Dass die Aussage des Zeugen Z9 zum Zeitpunkt der Bestellungen von Filterpapiereinsätzen bei der Klägerin richtig ist, ergibt sich nicht zuletzt aus den Feststellungen, die der Notar N## ausweislich seiner o.g. Urkunde am
17. September 2001 bei der Finanzabteilung der Verbandsgemeinde H
über die Bezahlung von Rechnungen an die Klägerin getroffen hat.

Da nach der glaubhaften Aussage des Zeugen Z9 die Klägerin der Verbandsgemeindeverwaltung H im Jahre 2000 lediglich fünf Kartons mit Filterpapiereinsätzen übersandt hat, am 17. September 2001 bei der Verbandsgemeindeverwaltung H aber sechs Kartons mit erfindungsgemäßen Filterpapiereinsätzen und dem eingeprägten Code „3119“ vorhanden waren, muss mindestens einer dieser Kartons bereits im April 1999 von der Klägerin an die Verbandsgemeindeverwaltung H ausgeliefert worden sein.

4.
War damit der Gegenstand des Widerklagegebrauchsmusters bereits im April 1999 der Öffentlichkeit, nämlich jedenfalls der Verbandsgemeindeverwaltung H, zugänglich gemacht worden, und zwar ohne dass dies auf Handlungen des späteren Anmelders, des Beklagten, beruhte, so war er am Prioritätstage, dem 16. Juli 1999, nicht mehr neu (§ 3 GbmG), so dass das Widerklagegebrauchsmuster nicht schutzfähig ist.

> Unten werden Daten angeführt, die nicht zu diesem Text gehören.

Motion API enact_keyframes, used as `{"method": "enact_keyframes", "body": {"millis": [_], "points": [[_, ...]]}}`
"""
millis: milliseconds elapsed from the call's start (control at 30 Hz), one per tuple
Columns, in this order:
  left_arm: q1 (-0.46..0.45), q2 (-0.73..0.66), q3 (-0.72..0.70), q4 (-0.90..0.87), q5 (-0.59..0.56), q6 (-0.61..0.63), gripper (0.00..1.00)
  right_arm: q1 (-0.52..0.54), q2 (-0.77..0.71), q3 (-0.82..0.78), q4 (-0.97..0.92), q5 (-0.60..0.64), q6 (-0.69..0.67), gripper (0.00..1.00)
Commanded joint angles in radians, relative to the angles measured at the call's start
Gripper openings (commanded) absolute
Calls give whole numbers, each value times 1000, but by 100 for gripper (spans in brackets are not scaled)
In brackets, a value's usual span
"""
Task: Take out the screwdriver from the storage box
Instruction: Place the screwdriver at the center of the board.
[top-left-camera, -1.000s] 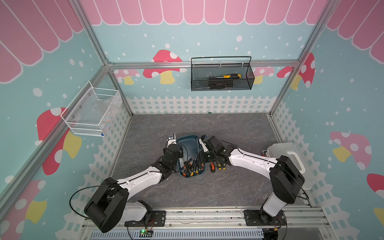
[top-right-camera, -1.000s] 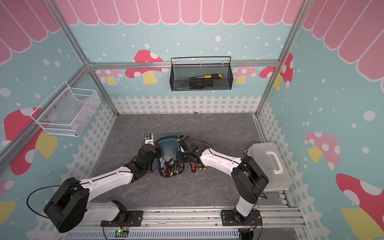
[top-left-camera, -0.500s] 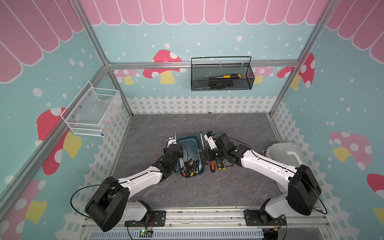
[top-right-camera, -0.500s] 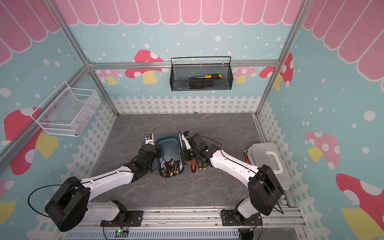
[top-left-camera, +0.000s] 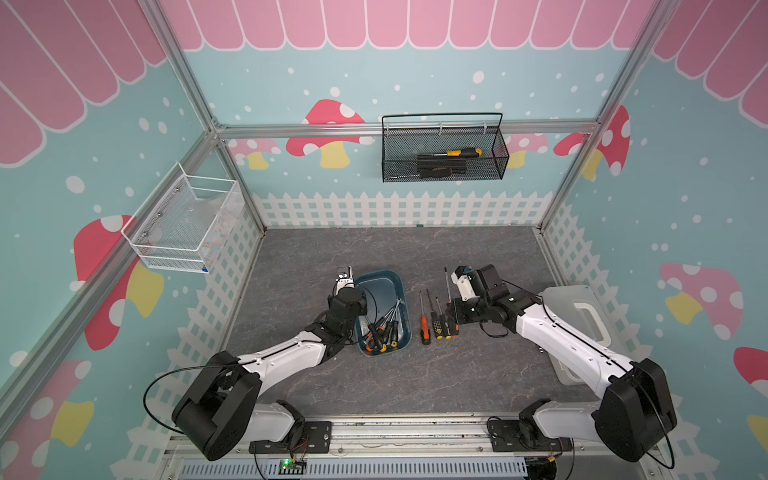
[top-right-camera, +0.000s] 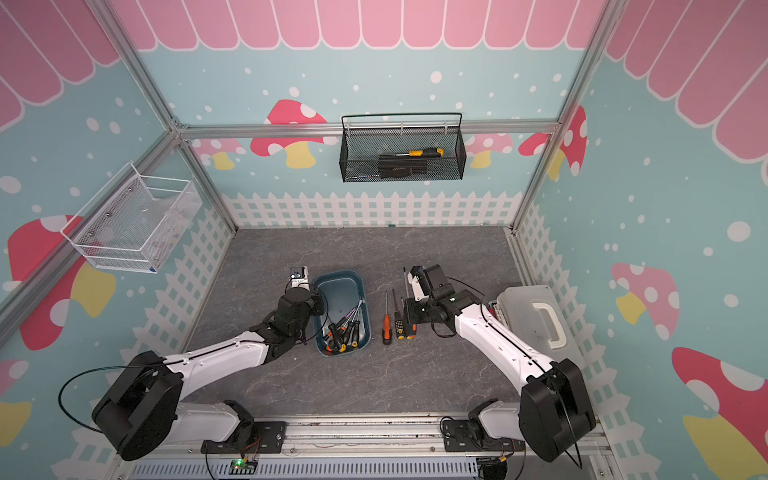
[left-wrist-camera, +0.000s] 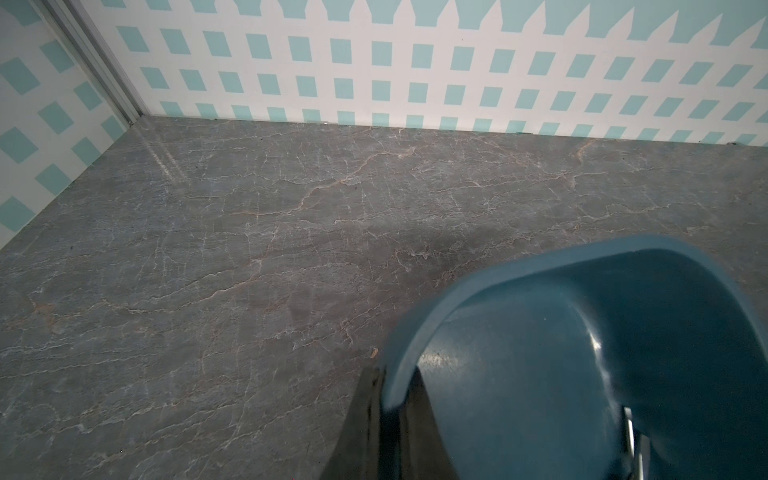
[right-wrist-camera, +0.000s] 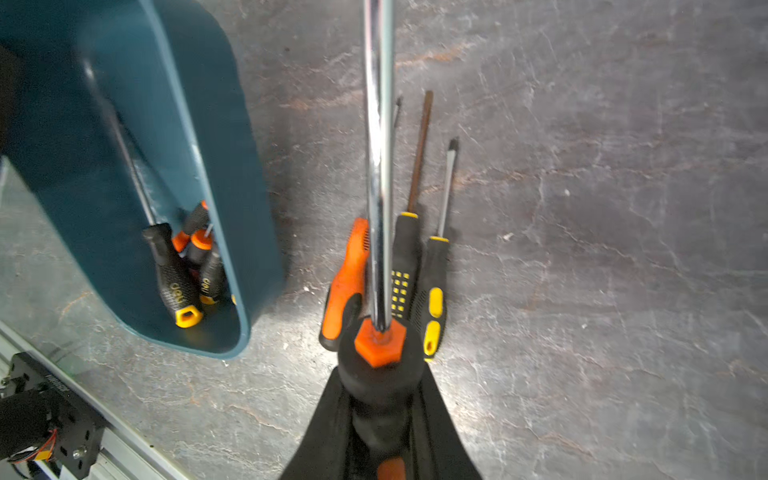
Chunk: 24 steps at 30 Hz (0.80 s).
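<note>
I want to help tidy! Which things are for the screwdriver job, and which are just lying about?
For the job: storage box, held screwdriver, right gripper, left gripper.
Just lying about: black wire basket, white mesh basket, white case.

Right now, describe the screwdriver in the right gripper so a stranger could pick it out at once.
Find the dark teal storage box; beside it, on the right arm's side, three screwdrivers lie in a row. The held screwdriver sits in the right gripper over that row, and alone has a thick chrome shaft and an orange hexagonal collar on its black handle.
</note>
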Motion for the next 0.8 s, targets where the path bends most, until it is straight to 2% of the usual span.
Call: {"method": "enact_keyframes", "body": {"millis": [0, 400, 767], "points": [[0, 9, 8, -15, -7, 22, 0, -32, -2, -26, -34, 2, -41, 0], [-2, 5, -3, -6, -4, 16, 0, -90, 92, -24, 1, -14, -82, 0], [-2, -2, -6, -10, -7, 15, 0, -139, 244, 27, 60, -100, -96, 0]]}}
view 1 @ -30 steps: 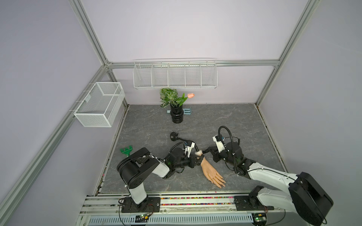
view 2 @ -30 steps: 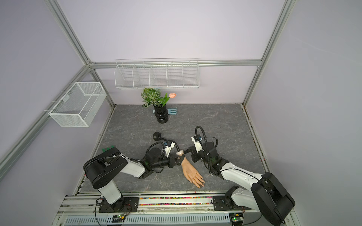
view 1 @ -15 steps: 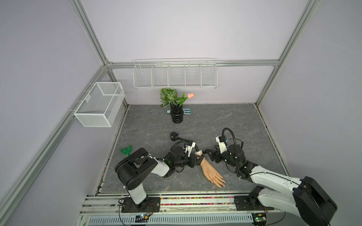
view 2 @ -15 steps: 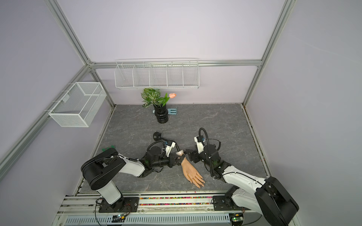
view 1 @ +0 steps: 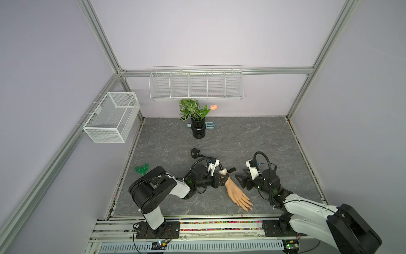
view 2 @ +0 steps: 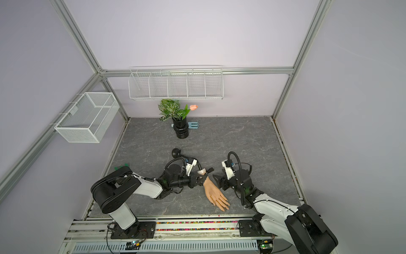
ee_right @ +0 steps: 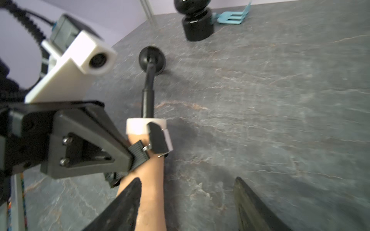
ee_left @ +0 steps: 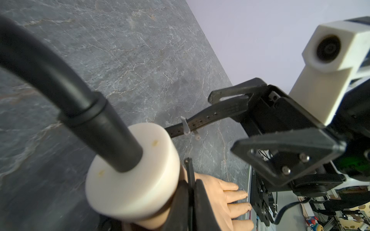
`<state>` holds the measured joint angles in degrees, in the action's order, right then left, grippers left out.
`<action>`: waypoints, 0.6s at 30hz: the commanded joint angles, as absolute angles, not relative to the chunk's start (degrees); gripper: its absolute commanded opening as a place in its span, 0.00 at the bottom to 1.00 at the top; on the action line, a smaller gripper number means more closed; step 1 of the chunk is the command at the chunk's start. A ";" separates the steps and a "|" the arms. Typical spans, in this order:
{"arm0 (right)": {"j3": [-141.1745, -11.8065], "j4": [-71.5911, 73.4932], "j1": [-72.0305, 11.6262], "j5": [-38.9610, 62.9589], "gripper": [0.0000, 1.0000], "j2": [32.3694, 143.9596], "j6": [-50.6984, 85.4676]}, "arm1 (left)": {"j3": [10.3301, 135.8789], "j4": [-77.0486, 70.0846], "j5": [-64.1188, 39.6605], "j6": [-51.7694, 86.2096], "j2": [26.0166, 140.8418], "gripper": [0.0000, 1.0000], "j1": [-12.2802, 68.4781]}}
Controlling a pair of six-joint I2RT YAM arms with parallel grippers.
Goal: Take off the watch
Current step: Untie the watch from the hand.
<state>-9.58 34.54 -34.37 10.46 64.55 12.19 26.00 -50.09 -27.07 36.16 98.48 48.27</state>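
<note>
The flesh-coloured mannequin hand (view 1: 236,193) (view 2: 214,192) lies palm down near the front, fixed to a black stalk with a suction-cup base (view 1: 194,152) (ee_right: 152,60). The black watch (ee_left: 208,118) (ee_right: 138,154) is still around its wrist, and the loose strap end (view 1: 231,170) sticks out to the right. My left gripper (view 1: 223,181) (ee_left: 191,192) is shut on the strap at the wrist. My right gripper (view 1: 238,181) (ee_right: 187,179) stands open just right of the wrist, holding nothing. One of its fingers (ee_right: 128,200) is beside the forearm.
A black vase with a plant (view 1: 198,129) and a blue fork-like piece (view 1: 211,125) stand at the back. A green piece (view 1: 141,169) lies by the left edge. Wire baskets (view 1: 112,119) (view 1: 196,84) hang on the left and back walls.
My right gripper has opened and drawn back to the right, away from the wrist and the strap end. The left gripper stays shut at the wrist.
</note>
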 commanded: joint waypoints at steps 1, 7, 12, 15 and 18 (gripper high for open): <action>-12.47 39.83 -35.85 13.70 0.73 70.16 9.66 | 23.41 -36.78 -26.27 35.66 101.71 0.00 47.79; -16.58 47.84 -35.91 9.65 0.63 81.18 13.36 | 22.59 -37.15 -26.20 35.78 101.02 0.00 47.79; -17.84 49.49 -35.99 6.82 0.42 85.74 13.47 | 22.22 -37.62 -26.14 36.10 100.99 0.00 47.74; -17.92 49.74 -36.07 6.73 0.32 87.03 13.10 | 21.95 -37.77 -25.88 36.21 100.75 0.00 47.73; -18.15 49.75 -36.06 6.22 0.20 88.32 13.33 | 21.78 -37.32 -25.66 36.13 100.27 0.00 47.77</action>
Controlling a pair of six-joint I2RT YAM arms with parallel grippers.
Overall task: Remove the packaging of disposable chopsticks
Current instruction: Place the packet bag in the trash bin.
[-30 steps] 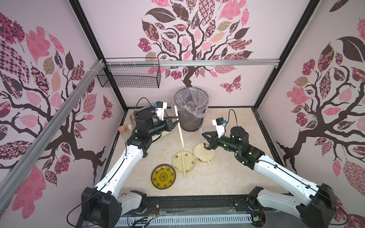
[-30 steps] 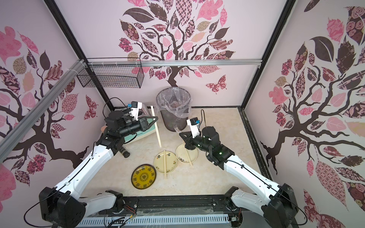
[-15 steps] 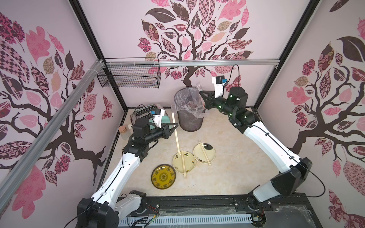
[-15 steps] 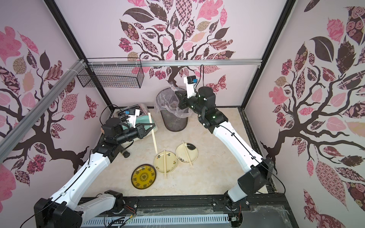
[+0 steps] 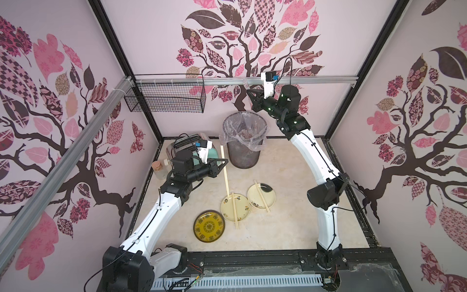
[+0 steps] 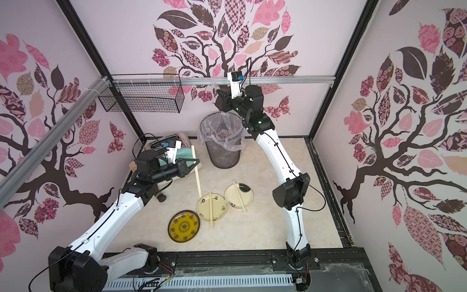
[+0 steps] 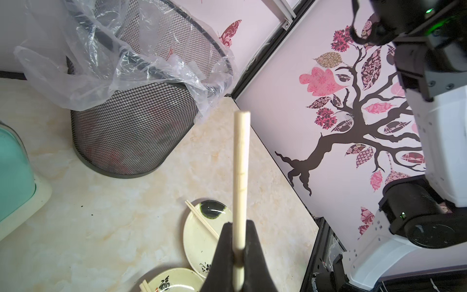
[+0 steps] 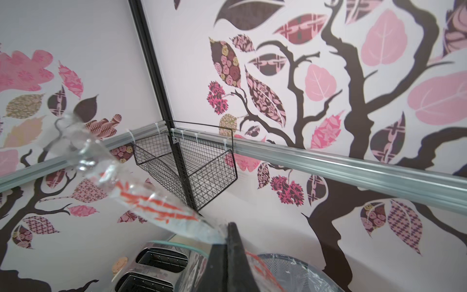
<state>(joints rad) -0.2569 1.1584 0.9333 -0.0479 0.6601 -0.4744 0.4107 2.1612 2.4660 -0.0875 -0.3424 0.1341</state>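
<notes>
**Top views.** The left tool (image 5: 225,163) is clamped on the held pair (image 5: 226,178) of bare chopsticks at about mid-length. One end of the held pair points toward the waste bin (image 5: 243,156), the other toward the cream plate (image 5: 242,209). The right tool (image 5: 249,92) is raised above the bin mouth, near the rail (image 5: 316,81), jaws together. The sleeve is too faint to resolve here. The bin carries a clear liner (image 5: 255,144). Crumpled reddish material lies inside; its type cannot be determined. A second pair (image 5: 235,212) lies across the cream plate. A third pair (image 5: 261,196) lies across the blotched plate (image 5: 271,197) just beside it. The yellow plate (image 5: 209,226) sits on the tabletop (image 5: 290,227) near the cream plate. Both top views agree: left tool (image 6: 195,163), held pair (image 6: 197,177), right tool (image 6: 220,94).

**Left wrist view.** The jaws press on both sides of the held pair (image 7: 241,156), which projects forward from the left tool (image 7: 238,223). Beyond stand the bin (image 7: 131,141), liner (image 7: 75,83) draped over its rim, and the blotched plate (image 7: 202,247) bearing the third pair (image 7: 202,220).

**Right wrist view.** The right tool (image 8: 227,236) pinches one end of the sleeve (image 8: 154,207), clear plastic with orange-red print. The sleeve extends away from the tool, hanging free and crumpled at its far end. The lined bin rim (image 8: 290,273) lies beneath the tool. A wire basket (image 8: 187,161) hangs from the rail, and a toaster (image 8: 151,265) stands below it.
</notes>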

Dem Beklagten stehen daher keine Ansprüche gegen die Klägerin wegen Verletzung des Widerklagegebrauchsmusters zu (§§ 13 Abs. 1, 15 Abs. 1 Nr. 1 GbmG) mit der Folge, dass die Widerklage unbegründet ist.

Daraus folgt gleichzeitig, dass die Klage auf Feststellung der Nichtverletzung bis zur Erledigungserklärung begründet war, so dass das Landgericht mit Recht angenommen hat, auch die auf die Klage entfallenden Kosten seien gemäß § 91 a ZPO vom Beklagten zu tragen.

Die Berufung war daher mit der Kostenfolge aus § 97 Abs. 1 ZPO zurückzuweisen. Die Entscheidung über die vorläufige Vollstreckbarkeit beruht auf §§ 708 Nr. 10, 711, 108 ZPO.

Eine Zulassung der Revision (§ 543 Abs. 1 Nr. 1 ZPO) kam nicht in Betracht, weil die gesetzlichen Voraussetzungen dafür (§ 543 Abs. 2 ZPO) nicht gegeben sind: Die vorliegende Rechtssache, die einen reinen Einzelfall betrifft, hat weder grundsätzliche Bedeutung noch erfordern die Fortbildung des Rechts oder die Sicherung einer einheitlichen Rechtsprechung eine Entscheidung des Revisionsgerichts.